• Sales: 1-800-961-2888
  • Support: 1-800-961-4454

Best Practices for Using Cloud Files


What is Cloud Files used for?

There are many ways to utilize Cloud Files, but it is strongest when functioning as unlimited object storage on the Cloud, or when used as a website accelerator with the Content Delivery Network (CDN).  Here we've compiled a few recommendations on ways to get the most out of Cloud Files.  

We'll follow a couple of use-case scenarios here:  Cloud Files as an object storage solution, and using Cloud Files for web site acceleration through the CDN.

Object Storage 

Please remember that, at its core, Cloud Files is an object storage solution and is not designed for high IOPS (Input/output Operations Per Second).  Instead, Cloud Files is designed for consistent reliability of data.  The primary function of Cloud Files is to ensure that your data is available when you ask for it.  This works best with relatively static files, as opposed to files that are frequently updated.  As a result, it is impractical to run a database out of Cloud Files.  You can’t expect to write to the same object 20 times per second, Cloud Files is not designed for that.  It was designed so that when you write to an object in Cloud Files, that object will be there each and every time you call for it.  

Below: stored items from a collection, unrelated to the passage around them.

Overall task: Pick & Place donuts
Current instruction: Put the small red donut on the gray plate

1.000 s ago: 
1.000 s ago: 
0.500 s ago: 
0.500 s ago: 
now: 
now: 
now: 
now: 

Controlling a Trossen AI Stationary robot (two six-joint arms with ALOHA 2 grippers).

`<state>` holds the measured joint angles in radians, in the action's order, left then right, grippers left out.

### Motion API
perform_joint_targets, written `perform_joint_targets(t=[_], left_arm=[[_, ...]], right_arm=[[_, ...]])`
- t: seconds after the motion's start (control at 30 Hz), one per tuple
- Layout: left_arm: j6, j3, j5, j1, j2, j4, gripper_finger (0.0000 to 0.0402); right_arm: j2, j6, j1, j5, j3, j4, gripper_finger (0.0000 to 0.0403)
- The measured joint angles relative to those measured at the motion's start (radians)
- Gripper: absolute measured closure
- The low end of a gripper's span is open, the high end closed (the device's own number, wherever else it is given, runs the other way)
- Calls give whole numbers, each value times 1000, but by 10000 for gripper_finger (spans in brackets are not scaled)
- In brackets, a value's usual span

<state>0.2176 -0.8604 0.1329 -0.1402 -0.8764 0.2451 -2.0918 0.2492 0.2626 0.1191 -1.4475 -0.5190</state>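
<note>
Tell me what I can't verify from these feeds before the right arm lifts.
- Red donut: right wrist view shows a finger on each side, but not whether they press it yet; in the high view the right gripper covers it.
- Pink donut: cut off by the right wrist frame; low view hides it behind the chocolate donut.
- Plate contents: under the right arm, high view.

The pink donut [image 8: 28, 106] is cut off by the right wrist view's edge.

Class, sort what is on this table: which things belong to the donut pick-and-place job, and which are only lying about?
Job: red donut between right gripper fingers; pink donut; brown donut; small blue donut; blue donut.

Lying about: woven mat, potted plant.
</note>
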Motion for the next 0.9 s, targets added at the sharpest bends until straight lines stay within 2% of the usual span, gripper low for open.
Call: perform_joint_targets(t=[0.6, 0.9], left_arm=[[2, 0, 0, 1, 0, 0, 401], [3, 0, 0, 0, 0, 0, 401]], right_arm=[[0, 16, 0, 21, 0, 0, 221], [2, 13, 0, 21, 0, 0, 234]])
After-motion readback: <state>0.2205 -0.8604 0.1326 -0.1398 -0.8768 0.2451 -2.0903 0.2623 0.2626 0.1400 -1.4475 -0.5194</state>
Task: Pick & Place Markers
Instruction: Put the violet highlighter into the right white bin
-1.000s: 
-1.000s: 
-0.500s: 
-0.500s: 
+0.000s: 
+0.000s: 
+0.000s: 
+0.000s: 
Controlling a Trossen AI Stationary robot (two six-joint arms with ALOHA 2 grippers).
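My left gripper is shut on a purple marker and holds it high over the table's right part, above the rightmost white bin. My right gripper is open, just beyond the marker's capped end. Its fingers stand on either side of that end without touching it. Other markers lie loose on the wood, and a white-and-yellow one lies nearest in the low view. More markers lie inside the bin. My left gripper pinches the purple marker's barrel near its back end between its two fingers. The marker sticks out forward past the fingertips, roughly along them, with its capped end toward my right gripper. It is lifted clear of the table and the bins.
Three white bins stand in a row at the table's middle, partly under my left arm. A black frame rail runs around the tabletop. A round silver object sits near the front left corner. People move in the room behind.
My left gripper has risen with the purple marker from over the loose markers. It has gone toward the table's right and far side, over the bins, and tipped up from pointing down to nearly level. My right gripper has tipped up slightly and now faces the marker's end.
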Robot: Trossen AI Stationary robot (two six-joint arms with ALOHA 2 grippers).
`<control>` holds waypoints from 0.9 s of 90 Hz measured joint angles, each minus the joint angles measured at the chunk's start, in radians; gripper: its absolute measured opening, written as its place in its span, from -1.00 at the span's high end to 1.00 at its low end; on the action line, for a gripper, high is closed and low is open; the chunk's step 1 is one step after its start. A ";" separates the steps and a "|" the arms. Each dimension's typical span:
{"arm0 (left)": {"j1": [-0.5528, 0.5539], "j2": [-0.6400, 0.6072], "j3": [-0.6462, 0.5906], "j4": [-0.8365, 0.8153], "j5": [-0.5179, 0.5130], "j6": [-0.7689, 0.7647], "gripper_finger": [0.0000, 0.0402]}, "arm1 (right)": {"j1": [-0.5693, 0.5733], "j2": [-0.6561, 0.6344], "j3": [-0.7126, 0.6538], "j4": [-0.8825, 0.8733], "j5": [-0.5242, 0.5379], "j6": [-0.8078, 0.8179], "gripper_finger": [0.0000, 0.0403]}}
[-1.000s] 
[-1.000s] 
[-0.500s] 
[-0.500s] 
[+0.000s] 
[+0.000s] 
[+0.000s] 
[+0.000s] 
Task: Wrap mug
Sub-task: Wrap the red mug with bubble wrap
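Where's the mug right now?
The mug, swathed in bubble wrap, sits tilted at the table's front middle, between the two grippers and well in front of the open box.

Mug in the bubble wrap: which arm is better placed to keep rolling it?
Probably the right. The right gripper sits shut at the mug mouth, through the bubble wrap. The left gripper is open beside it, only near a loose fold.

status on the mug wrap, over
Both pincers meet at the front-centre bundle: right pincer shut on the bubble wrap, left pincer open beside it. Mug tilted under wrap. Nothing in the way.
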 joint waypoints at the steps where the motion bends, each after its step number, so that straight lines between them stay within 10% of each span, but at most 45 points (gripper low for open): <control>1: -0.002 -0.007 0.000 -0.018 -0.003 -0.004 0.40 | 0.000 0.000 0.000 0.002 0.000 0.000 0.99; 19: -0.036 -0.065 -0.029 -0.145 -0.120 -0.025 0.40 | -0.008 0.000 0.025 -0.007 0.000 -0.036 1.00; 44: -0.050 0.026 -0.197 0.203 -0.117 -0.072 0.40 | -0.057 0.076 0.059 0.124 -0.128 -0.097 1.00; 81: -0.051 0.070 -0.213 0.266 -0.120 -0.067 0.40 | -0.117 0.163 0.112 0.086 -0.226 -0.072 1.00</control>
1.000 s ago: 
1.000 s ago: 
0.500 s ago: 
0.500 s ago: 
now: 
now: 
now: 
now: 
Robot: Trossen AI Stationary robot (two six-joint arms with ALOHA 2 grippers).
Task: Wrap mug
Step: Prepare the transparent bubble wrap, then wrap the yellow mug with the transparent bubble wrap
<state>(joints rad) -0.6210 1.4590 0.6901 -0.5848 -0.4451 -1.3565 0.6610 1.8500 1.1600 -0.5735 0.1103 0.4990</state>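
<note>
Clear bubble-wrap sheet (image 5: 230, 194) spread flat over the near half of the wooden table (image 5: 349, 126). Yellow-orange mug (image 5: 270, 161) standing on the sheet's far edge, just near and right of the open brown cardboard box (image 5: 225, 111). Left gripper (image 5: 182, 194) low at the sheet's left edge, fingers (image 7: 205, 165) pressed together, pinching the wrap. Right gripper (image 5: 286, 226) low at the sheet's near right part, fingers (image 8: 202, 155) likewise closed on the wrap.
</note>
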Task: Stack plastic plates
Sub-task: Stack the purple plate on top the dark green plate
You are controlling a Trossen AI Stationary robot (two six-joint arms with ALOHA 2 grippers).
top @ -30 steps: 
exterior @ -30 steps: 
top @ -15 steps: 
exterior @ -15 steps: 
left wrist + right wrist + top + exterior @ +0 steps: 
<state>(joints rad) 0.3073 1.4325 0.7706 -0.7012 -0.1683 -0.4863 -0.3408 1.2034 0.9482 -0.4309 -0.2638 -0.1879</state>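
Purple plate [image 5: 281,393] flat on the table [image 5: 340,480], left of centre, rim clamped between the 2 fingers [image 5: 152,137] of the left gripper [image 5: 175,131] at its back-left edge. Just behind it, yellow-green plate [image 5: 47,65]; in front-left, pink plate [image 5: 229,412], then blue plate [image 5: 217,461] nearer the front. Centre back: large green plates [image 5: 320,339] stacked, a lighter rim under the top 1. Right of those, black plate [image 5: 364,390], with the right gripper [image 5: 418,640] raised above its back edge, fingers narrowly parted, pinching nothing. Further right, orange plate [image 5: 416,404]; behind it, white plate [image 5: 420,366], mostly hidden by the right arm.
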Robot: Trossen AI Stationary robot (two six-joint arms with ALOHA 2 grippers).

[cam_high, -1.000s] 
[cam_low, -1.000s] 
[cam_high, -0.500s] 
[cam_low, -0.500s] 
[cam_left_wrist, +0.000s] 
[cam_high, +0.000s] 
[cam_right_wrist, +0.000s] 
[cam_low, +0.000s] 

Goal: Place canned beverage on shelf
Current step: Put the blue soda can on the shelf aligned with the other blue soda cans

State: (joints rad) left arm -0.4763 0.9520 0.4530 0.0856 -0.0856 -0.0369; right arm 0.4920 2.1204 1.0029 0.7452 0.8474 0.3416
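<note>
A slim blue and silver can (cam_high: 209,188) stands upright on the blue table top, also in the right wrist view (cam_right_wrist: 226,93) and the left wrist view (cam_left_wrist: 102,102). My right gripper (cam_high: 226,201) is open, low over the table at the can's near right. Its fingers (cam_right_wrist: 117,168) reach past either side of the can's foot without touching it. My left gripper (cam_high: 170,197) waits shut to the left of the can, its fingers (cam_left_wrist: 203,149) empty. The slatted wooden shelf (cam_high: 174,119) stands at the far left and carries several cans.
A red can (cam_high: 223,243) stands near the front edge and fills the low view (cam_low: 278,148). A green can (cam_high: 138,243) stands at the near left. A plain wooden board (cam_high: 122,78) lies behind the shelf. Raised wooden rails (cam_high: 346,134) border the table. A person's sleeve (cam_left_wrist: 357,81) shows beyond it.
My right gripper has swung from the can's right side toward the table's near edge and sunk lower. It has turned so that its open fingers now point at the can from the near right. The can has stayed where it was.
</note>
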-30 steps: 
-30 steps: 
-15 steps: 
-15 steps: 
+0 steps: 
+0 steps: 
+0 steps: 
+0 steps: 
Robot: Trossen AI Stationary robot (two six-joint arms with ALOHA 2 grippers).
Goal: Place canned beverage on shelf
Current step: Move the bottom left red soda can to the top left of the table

Organize Content for Web Acceleration

When using Cloud Files for web acceleration, a basic organizational structure would separate your content into different containers based on object type (for example): images, css, javascript, videos, uploaded content, etc.  This structure enables quick location of objects when you need them.  

 

Container Management

Using Multiple Containers

To improve organization and ease of accessing your content, our strongest recommendation is for you to divide your files into multiple containers.  Each container has performance limitations on the number of writes per second, including uploads and updates to files.  This means that if you are only using one container to store all of your files, as your project scales you will likely see an impact to performance due to the write limitations on the single container.  When using multiple containers to store your files, it is easier to locate files by querying the logical pathing since listing times are reduced.  Remember, you can have up to 500,000 containers in Cloud Files.

How to Label Your Containers

When organizing your containers for an object storage solution, we recommend labeling the container based on type of storage, perhaps based on the segment of the application accessing it, and attaching an incremental number to plan ahead in case the number of objects gets too high, looking something like this (for example): personnel-00000.  A basic set up for web acceleration would be to organize your content in separate containers (for example): images, css, javascript, videos, uploaded content, etc.  This structure enables quick location of objects when you need them.  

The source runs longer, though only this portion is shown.